BEGIN

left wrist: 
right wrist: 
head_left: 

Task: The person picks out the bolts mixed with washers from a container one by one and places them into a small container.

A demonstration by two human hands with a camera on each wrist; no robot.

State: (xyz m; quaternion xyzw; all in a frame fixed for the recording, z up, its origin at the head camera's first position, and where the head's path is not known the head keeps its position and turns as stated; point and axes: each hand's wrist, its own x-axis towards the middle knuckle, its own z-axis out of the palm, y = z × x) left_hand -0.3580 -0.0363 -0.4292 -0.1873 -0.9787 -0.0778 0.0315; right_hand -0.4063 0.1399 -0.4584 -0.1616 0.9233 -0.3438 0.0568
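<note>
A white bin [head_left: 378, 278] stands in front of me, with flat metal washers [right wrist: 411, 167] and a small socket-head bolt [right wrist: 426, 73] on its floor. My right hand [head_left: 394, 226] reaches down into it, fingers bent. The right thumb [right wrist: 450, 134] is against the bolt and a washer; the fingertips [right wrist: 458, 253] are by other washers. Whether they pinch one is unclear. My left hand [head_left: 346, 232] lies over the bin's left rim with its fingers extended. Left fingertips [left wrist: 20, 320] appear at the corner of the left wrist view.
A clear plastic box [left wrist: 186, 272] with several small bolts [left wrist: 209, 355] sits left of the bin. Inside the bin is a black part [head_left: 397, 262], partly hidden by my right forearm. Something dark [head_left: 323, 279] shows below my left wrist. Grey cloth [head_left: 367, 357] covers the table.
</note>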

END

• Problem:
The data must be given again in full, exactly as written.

• Task result:
left wrist: 
right wrist: 
head_left: 

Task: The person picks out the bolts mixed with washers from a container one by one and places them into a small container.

A demonstration by two human hands with a camera on each wrist; no robot.

State: (xyz m; quaternion xyzw; all in a frame fixed for the recording, z up, its origin at the head camera's first position, and where the head's path is not known the head keeps its position and turns as stated; point and axes: each hand's wrist, its own x-axis towards the middle knuckle, its own z-axis out of the palm, y = z × x) left_hand -0.3580 -0.0363 -0.4292 -0.1873 -0.9787 -0.0778 0.0315; right_hand -0.4063 0.1399 -0.4584 -0.1616 0.9233 -0.3438 0.0568
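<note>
A white bin [head_left: 378, 278] stands in front of me, with flat metal washers [right wrist: 411, 167] and a small socket-head bolt [right wrist: 426, 73] on its floor. My right hand [head_left: 394, 226] reaches down into it, fingers bent. The right thumb [right wrist: 450, 134] is against the bolt and a washer; the fingertips [right wrist: 458, 253] are by other washers. Whether they pinch one is unclear. My left hand [head_left: 346, 232] lies over the bin's left rim with its fingers extended. Left fingertips [left wrist: 20, 320] appear at the corner of the left wrist view.
A clear plastic box [left wrist: 186, 272] with several small bolts [left wrist: 209, 355] sits left of the bin. Inside the bin is a black part [head_left: 397, 262], partly hidden by my right forearm. Something dark [head_left: 323, 279] shows below my left wrist. Grey cloth [head_left: 367, 357] covers the table.
</note>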

This answer has no further content.